Why ? Flashback to '78 when the term was coined maybe, but since roughly 2004 there has been an enormous acceleration in the amount of funds that are poured into this field.
Right now a large number of companies is actively building solutions to deal with enormous amounts of genetic data, pattern matching (see the various iterations of 'blast'), very rapid sequencing (a complete human genome now in about 14 days, possibly already faster).
Nanotech is still in its infancy in comparision, and major breakthroughs in nano machinery seem to be forever about 10 years in to the future (a bit like real A.I.).
since roughly 2004 there has been an enormous acceleration in the amount of funds that are poured into this field.
Really?
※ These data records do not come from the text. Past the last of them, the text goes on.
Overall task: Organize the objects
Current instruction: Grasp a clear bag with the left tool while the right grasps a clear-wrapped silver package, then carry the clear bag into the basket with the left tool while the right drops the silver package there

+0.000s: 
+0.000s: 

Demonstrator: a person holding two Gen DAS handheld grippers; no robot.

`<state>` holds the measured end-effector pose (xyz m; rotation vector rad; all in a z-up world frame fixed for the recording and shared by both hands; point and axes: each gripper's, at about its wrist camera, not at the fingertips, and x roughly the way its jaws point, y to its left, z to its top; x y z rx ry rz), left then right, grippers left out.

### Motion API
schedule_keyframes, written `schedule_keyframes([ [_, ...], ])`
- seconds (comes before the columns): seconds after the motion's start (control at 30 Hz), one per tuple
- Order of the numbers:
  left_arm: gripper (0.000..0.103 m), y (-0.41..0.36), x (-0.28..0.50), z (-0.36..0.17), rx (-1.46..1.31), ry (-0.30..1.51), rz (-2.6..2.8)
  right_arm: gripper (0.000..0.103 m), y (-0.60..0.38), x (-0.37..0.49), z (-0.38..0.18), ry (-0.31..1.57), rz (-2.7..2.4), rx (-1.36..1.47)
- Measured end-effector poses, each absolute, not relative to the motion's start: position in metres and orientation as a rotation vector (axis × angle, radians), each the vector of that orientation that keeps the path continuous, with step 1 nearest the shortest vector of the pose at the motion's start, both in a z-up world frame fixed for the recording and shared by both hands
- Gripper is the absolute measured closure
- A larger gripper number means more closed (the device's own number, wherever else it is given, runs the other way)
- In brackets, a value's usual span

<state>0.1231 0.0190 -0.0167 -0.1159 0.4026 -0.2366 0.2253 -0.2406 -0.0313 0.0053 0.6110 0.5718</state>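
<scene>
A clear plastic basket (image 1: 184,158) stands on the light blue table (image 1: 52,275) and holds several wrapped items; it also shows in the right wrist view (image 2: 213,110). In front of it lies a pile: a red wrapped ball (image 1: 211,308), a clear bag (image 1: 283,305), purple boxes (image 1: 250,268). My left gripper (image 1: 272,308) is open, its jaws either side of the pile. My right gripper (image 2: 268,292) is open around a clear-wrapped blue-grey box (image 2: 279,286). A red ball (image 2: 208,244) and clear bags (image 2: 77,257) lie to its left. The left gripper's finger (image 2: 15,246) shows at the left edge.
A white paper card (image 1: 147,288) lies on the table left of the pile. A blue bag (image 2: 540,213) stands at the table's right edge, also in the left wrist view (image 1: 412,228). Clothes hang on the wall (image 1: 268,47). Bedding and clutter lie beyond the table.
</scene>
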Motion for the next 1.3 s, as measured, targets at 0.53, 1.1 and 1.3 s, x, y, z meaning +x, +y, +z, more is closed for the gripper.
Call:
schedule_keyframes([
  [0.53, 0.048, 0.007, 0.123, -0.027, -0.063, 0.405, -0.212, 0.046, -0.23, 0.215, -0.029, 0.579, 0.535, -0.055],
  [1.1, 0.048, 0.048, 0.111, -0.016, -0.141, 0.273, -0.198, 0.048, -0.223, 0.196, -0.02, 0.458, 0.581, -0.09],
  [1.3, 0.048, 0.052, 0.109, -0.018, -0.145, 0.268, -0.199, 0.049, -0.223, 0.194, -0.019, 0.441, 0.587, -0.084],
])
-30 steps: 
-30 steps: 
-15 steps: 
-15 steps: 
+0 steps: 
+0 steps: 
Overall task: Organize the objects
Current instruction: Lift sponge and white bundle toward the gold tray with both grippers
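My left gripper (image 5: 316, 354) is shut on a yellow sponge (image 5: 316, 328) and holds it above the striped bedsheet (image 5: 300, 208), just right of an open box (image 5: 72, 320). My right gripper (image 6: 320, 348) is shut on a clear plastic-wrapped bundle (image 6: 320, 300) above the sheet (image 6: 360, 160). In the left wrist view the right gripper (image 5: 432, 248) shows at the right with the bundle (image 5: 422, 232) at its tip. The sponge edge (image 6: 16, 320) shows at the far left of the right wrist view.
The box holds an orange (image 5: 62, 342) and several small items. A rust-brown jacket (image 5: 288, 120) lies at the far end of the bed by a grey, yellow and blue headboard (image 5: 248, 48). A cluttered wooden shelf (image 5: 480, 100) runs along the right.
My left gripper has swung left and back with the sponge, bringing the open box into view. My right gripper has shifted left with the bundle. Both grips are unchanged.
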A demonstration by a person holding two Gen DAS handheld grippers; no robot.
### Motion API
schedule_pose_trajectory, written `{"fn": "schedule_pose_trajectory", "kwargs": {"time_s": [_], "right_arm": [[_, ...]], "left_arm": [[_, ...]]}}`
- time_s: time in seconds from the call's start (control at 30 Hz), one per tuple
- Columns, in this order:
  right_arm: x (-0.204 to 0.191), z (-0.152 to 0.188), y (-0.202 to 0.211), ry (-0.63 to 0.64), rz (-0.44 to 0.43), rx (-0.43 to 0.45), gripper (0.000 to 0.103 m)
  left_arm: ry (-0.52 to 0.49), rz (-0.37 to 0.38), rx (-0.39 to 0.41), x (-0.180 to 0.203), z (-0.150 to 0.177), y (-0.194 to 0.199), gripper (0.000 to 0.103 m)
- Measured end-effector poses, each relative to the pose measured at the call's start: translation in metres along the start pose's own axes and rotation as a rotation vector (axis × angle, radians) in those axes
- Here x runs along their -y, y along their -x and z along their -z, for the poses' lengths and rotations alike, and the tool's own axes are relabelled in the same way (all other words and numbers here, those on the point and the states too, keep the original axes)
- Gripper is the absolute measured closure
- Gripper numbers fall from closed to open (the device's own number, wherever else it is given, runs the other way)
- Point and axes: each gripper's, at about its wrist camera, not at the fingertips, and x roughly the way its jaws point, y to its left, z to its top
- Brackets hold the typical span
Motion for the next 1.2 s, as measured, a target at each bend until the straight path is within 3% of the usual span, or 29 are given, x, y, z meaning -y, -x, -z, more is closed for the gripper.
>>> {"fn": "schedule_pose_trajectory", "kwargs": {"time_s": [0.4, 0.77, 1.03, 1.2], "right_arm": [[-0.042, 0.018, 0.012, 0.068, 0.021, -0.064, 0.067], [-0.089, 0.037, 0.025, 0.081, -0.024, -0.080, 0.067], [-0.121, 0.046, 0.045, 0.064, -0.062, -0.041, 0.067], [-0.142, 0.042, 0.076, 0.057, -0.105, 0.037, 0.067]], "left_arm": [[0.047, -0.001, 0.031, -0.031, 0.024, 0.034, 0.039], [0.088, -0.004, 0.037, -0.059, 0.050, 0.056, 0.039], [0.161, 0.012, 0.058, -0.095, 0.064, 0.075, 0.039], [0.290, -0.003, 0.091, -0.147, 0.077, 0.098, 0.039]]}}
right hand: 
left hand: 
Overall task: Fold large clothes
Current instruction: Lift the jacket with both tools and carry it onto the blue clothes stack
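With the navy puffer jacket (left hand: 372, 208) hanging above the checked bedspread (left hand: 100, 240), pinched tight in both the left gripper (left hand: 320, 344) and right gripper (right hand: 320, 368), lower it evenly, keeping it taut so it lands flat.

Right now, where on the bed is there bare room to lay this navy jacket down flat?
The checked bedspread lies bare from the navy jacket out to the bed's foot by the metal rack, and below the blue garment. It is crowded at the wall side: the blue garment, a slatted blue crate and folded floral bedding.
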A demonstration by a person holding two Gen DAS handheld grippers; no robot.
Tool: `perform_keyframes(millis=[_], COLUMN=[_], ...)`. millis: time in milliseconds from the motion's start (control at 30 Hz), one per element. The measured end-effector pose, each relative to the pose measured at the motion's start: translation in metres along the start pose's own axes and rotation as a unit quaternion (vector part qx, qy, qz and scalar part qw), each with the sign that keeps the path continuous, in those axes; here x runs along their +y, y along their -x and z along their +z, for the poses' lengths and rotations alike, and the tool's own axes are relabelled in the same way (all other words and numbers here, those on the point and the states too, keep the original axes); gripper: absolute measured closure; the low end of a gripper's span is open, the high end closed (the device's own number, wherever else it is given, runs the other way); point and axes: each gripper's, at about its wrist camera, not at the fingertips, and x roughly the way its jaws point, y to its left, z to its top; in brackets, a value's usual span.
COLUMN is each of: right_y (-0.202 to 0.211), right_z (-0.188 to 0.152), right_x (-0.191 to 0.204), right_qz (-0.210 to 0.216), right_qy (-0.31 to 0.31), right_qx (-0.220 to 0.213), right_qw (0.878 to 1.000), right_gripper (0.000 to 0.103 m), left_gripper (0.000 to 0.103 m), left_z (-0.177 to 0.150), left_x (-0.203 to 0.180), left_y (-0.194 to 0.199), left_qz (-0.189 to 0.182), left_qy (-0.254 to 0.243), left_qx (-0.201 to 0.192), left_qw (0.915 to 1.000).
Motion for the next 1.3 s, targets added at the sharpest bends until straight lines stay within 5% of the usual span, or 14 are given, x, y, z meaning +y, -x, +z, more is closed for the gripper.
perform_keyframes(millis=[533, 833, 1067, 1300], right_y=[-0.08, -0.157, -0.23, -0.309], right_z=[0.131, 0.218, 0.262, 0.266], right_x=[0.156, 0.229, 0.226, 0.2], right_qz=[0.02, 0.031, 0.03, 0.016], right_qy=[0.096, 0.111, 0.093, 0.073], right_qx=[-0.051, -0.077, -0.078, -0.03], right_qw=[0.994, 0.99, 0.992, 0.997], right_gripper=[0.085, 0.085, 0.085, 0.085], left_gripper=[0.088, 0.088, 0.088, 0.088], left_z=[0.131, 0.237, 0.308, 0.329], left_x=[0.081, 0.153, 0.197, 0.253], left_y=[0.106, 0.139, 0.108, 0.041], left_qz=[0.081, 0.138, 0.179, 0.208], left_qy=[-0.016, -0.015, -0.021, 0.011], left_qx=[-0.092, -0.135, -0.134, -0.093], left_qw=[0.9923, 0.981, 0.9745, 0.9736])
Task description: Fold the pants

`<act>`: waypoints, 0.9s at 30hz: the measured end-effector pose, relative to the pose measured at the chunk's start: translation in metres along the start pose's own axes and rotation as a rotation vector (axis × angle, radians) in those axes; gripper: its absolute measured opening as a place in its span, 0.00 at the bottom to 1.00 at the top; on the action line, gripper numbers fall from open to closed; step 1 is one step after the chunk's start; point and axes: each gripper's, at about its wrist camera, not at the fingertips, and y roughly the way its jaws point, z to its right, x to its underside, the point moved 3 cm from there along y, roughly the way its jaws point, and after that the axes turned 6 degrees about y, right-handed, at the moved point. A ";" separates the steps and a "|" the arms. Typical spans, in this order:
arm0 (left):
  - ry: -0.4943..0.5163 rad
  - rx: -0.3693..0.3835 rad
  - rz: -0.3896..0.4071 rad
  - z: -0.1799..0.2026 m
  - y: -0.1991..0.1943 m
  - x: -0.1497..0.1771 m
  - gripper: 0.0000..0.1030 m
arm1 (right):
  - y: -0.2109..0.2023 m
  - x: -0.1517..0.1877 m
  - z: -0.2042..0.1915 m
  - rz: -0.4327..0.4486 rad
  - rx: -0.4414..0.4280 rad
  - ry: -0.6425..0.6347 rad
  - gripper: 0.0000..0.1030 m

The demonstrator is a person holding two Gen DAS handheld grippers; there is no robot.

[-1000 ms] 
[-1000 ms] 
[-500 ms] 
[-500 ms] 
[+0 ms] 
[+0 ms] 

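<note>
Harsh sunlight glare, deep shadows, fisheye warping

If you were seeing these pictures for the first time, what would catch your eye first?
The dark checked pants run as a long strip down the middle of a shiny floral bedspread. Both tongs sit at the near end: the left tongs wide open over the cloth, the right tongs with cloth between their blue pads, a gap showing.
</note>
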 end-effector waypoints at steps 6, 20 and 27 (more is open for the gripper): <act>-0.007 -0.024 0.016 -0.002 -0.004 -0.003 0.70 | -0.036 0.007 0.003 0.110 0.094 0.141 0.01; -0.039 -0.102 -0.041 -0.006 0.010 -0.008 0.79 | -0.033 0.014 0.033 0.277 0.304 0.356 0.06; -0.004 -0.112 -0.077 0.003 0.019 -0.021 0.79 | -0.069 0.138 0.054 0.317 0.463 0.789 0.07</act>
Because I left the field in 2004 partially because funding was drying up.
Some of the big ideas in bioinformatics are interesting but most of the grunt work is not very interesting or fun. And, the "bioinformaticist" on the team is the one responsible for the grunt work. The actual work is mostly 1990s style java, perl and visual basic programming.
Maybe things have significantly changed over the past five years but I doubt it since I've hired a number of refugees from various biopharm firms.
Bioinformatics only caught on around 1999/2000. When I got into the industry there were very few people who knew their way around, especially from the programming side.
I've done a lot of nano over the years (before I ever did bio), and there is a lot out there, but nano in the nanomachine sense is still a pipedream and will be for a long time (IMHO).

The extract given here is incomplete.